[Dataset content]

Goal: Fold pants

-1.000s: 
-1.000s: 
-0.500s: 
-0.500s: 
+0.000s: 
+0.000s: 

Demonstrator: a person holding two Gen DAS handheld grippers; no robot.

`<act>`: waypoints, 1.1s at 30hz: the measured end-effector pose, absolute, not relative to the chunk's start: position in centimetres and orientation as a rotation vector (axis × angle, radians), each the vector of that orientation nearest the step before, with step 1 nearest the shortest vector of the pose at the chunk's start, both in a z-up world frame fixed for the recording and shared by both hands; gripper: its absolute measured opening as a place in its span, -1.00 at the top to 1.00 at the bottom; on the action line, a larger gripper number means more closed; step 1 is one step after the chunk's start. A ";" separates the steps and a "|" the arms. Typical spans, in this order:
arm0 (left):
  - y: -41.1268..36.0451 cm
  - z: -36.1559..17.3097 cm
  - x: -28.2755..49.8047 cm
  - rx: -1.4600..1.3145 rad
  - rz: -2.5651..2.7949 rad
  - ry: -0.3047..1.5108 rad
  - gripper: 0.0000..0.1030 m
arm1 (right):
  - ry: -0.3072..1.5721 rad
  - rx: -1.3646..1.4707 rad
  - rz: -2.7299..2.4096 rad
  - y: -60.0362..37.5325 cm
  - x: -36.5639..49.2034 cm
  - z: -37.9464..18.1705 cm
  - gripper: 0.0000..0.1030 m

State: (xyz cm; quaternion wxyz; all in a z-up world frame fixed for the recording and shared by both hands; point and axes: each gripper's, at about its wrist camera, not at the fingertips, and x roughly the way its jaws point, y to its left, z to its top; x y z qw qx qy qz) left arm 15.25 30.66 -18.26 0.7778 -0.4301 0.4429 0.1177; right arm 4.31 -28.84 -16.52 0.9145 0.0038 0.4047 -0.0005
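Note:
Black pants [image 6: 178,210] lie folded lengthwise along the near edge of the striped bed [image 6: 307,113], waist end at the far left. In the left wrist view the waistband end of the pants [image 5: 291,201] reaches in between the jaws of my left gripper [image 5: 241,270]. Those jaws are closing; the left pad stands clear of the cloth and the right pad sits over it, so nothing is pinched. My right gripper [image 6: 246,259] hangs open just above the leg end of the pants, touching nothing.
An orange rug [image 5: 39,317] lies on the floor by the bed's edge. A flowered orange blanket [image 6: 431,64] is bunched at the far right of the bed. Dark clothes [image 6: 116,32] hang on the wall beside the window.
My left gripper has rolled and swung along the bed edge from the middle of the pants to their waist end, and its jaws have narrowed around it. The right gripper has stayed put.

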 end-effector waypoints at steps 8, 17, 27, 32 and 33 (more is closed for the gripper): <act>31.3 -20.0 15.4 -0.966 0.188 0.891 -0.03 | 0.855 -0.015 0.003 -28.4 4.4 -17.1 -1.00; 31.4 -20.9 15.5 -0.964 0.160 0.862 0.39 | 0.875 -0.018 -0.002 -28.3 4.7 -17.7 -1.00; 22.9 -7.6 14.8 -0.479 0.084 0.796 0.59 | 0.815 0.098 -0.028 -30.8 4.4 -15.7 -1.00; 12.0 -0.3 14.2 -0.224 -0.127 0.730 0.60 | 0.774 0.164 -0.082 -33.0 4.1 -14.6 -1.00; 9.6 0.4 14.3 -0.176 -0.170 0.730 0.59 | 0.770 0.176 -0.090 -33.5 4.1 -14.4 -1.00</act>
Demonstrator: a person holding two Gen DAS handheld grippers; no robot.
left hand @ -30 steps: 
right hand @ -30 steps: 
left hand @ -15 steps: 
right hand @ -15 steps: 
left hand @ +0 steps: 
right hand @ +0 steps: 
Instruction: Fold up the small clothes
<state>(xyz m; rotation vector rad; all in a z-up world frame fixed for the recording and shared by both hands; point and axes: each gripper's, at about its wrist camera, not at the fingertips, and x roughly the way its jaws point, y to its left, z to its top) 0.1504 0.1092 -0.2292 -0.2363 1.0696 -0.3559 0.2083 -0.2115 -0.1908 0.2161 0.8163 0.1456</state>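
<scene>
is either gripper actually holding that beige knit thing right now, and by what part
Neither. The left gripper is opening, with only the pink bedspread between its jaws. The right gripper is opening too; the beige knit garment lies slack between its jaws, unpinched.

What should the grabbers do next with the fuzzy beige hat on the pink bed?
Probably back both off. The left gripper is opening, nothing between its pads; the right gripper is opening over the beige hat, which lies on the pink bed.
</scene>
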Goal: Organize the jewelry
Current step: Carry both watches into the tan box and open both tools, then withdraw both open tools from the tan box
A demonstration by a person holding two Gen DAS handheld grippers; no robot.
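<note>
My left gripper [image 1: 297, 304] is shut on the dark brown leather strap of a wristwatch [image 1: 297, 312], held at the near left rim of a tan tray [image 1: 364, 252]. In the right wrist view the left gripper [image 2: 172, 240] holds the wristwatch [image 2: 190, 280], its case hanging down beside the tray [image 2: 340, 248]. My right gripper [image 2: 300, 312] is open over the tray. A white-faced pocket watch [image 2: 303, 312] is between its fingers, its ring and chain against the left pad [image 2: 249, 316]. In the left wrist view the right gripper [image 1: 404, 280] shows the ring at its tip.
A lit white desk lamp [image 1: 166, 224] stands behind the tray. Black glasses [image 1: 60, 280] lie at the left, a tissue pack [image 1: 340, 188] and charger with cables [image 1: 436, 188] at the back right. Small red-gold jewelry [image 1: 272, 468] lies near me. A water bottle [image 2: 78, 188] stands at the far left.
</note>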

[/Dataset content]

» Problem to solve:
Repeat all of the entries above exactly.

» Response area:
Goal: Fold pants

-1.000s: 
-1.000s: 
-0.500s: 
-0.500s: 
+0.000s: 
+0.000s: 

Demonstrator: a person holding two Gen DAS handheld grippers; no robot.

`<act>`: waypoints, 1.1s at 30hz: the measured end-effector pose, absolute, not relative to the chunk's start: position in centimetres and orientation as a rotation vector (axis × angle, radians), each the vector of that orientation nearest the step before, with step 1 nearest the shortest vector of the pose at the chunk's start, both in a z-up world frame fixed for the recording and shared by both hands; gripper: its absolute measured opening as a place in its span, -1.00 at the top to 1.00 at the bottom; on the action line, a larger gripper number means more closed; step 1 is one step after the chunk's start. A ";" separates the steps and a "|" the arms. Typical spans, in this order:
arm0 (left):
  - y: -41.1268..36.0451 cm
  - z: -36.1559..17.3097 cm
  - x: -28.2755..49.8047 cm
  - rx: -1.4600..1.3145 rad
  - rz: -2.5651..2.7949 rad
  - ry: -0.3047..1.5108 rad
  - gripper: 0.0000..0.1030 m
arm1 (right):
  - ry: -0.3072..1.5721 rad
  - rx: -1.3646..1.4707 rad
  - rz: -2.7299..2.4096 rad
  - y: -60.0362..37.5325 cm
  - x: -36.5639..49.2034 cm
  - z: -37.9464..18.1705 cm
  - gripper: 0.0000..0.1030 m

State: (xyz cm; quaternion wxyz; all in a z-up world frame fixed for the recording and shared by both hands; point and axes: each gripper's, at about its wrist camera, not at the fingertips, and x roughly the way its jaws point, y to its left, z to its top; x y z qw qx qy qz) left arm 15.25 30.66 -18.26 0.7778 -0.4301 0.4429 0.1177; right arm 4.31 -28.84 -16.52 0.9145 0.0038 0.4047 -0.0005
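Note:
Black pants [image 6: 178,210] lie folded lengthwise along the near edge of the striped bed [image 6: 307,113], waist end at the far left. In the left wrist view the waistband end of the pants [image 5: 291,201] reaches in between the jaws of my left gripper [image 5: 241,270]. Those jaws are closing; the left pad stands clear of the cloth and the right pad sits over it, so nothing is pinched. My right gripper [image 6: 246,259] hangs open just above the leg end of the pants, touching nothing.
An orange rug [image 5: 39,317] lies on the floor by the bed's edge. A flowered orange blanket [image 6: 431,64] is bunched at the far right of the bed. Dark clothes [image 6: 116,32] hang on the wall beside the window.
My left gripper has rolled and swung along the bed edge from the middle of the pants to their waist end, and its jaws have narrowed around it. The right gripper has stayed put.
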
 end-effector waypoints at steps 8, 17, 27, 32 and 33 (more is closed for the gripper): <act>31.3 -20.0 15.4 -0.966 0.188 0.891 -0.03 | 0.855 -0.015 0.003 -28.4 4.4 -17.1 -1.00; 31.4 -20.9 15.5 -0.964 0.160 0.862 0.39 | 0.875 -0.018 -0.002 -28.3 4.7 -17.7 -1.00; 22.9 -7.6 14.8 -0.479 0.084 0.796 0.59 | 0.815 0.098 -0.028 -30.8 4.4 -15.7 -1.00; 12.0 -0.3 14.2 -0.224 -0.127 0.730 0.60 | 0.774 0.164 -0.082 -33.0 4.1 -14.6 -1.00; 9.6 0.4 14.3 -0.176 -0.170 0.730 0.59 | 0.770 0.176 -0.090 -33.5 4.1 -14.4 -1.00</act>
Demonstrator: a person holding two Gen DAS handheld grippers; no robot.
left hand @ -30 steps: 
right hand @ -30 steps: 
left hand @ -15 steps: 
right hand @ -15 steps: 
left hand @ +0 steps: 
right hand @ +0 steps: 
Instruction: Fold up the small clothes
<state>(xyz m; rotation vector rad; all in a z-up world frame fixed for the recording and shared by both hands; point and axes: each gripper's, at about its wrist camera, not at the fingertips, and x roughly the way its jaws point, y to its left, z to its top) 0.1504 0.1092 -0.2292 -0.2363 1.0696 -0.3559 0.2083 -0.2115 -0.1908 0.2161 0.8163 0.1456</state>
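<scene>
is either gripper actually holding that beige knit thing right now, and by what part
Neither. The left gripper is opening, with only the pink bedspread between its jaws. The right gripper is opening too; the beige knit garment lies slack between its jaws, unpinched.

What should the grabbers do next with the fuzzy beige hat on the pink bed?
Probably back both off. The left gripper is opening, nothing between its pads; the right gripper is opening over the beige hat, which lies on the pink bed.
</scene>
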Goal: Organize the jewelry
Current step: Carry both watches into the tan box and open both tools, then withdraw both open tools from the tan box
A demonstration by a person holding two Gen DAS handheld grippers; no robot.
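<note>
My left gripper [image 1: 297, 304] is shut on the dark brown leather strap of a wristwatch [image 1: 297, 312], held at the near left rim of a tan tray [image 1: 364, 252]. In the right wrist view the left gripper [image 2: 172, 240] holds the wristwatch [image 2: 190, 280], its case hanging down beside the tray [image 2: 340, 248]. My right gripper [image 2: 300, 312] is open over the tray. A white-faced pocket watch [image 2: 303, 312] is between its fingers, its ring and chain against the left pad [image 2: 249, 316]. In the left wrist view the right gripper [image 1: 404, 280] shows the ring at its tip.
A lit white desk lamp [image 1: 166, 224] stands behind the tray. Black glasses [image 1: 60, 280] lie at the left, a tissue pack [image 1: 340, 188] and charger with cables [image 1: 436, 188] at the back right. Small red-gold jewelry [image 1: 272, 468] lies near me. A water bottle [image 2: 78, 188] stands at the far left.
</note>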

No further output is required here.